Congratulations, you are a junior Data Engineer at Superstore!

We begin from creating cluster using Azure Databricks On the left hand side at the tab bar: Create -> Cluster -> enter name -> choose tech spec of cluster as per screenshot -> click Create Cluster

Now we can create a Notebook On the left hand side at the tab bar: Create -> Notebook -> enter name, choose Scala and your cluster -> click Create

Download the data for your warehouse

open this link in your browser https://github.com/DanyMariaLee/data_eng_bootcamp_0/blob/main/data/input_data.csv

(This is raw CSV data of sales stats that we will be using in this class)

Right click on window "save as..." and save it as input_data.csv on your computer. We will use it in a minute.

Now let's ingest data!

Left tab -> Workspaces -> choose your workspace Click file -> Upload data

then drag and drop our input_data.csv

And here click "copy" to get the code snippet to read the file

Look at the code snippet to read data - it contains email. Please note, in the following code everywhere you should replace my email with your own, because this is the address of the file created under your user account. You can't access mine, and no one can access yours.

Paste copied code into the console

Before we run it let's look at the line of code and learn what it actually does

val df1 = spark.read.format("csv").load("dbfs:/FileStore/shared_uploads/besselfunction@mail.ru/input_data.csv")

spark - is Spark Session
read - reads the data
format - you provide info about the format of the data you are reading (csv, parquet)
load parameter has to contain full path to the data
df1 is a DataFrame

A Spark DataFrame is an integrated data structure with an easy-to-use API for simplifying distributed big data processing.

Now we going to look at the data. Call functions show on your dataframe

df1.show

If you look carefully you'll notice, that the column names are messed up: _c0, _c1...

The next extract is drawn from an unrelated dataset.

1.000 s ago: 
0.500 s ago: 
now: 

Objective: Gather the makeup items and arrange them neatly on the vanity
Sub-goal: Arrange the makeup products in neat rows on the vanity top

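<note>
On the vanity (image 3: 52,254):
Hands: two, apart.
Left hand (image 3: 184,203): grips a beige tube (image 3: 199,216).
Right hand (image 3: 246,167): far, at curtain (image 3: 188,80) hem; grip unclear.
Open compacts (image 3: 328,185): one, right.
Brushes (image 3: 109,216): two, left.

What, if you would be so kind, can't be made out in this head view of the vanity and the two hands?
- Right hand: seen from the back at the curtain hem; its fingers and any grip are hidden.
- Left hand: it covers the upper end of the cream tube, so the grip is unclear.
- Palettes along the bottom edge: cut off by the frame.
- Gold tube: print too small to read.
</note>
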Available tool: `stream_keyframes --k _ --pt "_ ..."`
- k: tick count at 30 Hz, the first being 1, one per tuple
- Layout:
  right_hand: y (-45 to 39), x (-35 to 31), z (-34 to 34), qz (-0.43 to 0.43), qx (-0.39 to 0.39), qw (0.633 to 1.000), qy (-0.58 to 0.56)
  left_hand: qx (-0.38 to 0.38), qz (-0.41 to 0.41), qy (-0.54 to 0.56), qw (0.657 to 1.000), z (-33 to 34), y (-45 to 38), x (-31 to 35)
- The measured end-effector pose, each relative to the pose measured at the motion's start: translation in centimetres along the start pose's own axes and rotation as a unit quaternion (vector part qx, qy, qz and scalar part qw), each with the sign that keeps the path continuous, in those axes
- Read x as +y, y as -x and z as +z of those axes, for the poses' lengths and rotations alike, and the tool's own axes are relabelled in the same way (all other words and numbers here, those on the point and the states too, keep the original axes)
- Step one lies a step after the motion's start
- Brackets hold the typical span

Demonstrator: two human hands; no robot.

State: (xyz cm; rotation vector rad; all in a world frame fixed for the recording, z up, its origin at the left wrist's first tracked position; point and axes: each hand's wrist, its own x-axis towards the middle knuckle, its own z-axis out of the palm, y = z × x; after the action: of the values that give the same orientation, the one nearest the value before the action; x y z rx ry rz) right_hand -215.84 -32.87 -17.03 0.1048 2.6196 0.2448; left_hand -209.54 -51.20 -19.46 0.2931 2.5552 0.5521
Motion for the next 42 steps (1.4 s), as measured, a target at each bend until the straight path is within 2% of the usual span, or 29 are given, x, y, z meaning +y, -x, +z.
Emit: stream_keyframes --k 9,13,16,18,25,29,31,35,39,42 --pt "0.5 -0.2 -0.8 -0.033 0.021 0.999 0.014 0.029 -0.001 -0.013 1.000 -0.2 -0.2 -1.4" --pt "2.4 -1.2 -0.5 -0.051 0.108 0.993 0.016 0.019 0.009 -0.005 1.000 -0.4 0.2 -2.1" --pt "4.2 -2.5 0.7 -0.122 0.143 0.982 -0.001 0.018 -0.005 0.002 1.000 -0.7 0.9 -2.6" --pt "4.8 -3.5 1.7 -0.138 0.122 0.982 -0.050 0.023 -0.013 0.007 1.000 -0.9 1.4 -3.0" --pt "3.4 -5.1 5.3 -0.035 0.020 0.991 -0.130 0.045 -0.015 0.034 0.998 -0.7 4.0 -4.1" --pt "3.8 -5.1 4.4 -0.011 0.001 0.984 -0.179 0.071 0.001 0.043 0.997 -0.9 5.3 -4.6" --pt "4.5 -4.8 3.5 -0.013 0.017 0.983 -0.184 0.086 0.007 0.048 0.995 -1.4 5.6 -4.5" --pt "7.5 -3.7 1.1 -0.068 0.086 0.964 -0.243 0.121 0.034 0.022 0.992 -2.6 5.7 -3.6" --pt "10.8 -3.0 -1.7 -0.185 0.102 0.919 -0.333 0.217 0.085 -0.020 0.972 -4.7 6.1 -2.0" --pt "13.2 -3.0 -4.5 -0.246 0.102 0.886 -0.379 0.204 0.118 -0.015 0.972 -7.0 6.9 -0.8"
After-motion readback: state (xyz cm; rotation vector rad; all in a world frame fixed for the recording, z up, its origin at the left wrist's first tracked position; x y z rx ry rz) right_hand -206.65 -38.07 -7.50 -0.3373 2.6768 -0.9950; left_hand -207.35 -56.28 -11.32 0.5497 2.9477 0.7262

Let's fix it by adding options to our data reading function

.option("header", "true")

so the result code snippet will be

val df1 = spark.read.format("csv").option("header", "true").load("dbfs:/FileStore/shared_uploads/YOUR_EMAIL/input_data.csv")
df1.show

Let's execute it and see

Image

Now we can find out how many row of data do we have

df1.count

Before executing the code please comment out the df1.show line, we don't need it right now.

this screenshot is too wide and will open in new window

Now we can see there are transactions from different Product lines, can we find out in how many f them we have in our stores?

df1.select("Product line").distinct.show

response would be

+--------------------+
|        Product line|
+--------------------+
|  Home and lifestyle|
| Fashion accessories|
|   Health and beauty|
|Electronic access...|
|  Food and beverages|
|   Sports and travel|
+--------------------+

To have a clear idea of what columns we have we can call function

df1.printSchema

and the response would be

root
 |-- CustomerID: string (nullable = true)
 |-- Product line: string (nullable = true)
 |-- Unit price: string (nullable = true)
 |-- Quantity: string (nullable = true)
 |-- Tax 5%: string (nullable = true)
 |-- Total: string (nullable = true)
 |-- Date: string (nullable = true)
 |-- Time: string (nullable = true)
 |-- Payment: string (nullable = true)
 |-- cogs: string (nullable = true)
 |-- gross margin percentage: string (nullable = true)
 |-- gross income: string (nullable = true)
 |-- Rating: string (nullable = true)

df1: org.apache.spark.sql.DataFrame = [CustomerID: string, Product line: string ... 11 more fields]

Now that we can calculate distinct values in any column let's find out how many unique customers we have

df1.select("CustomerID").distinct.count

and the response would be

res15: Long = 99

What is total $ each customer spend with us?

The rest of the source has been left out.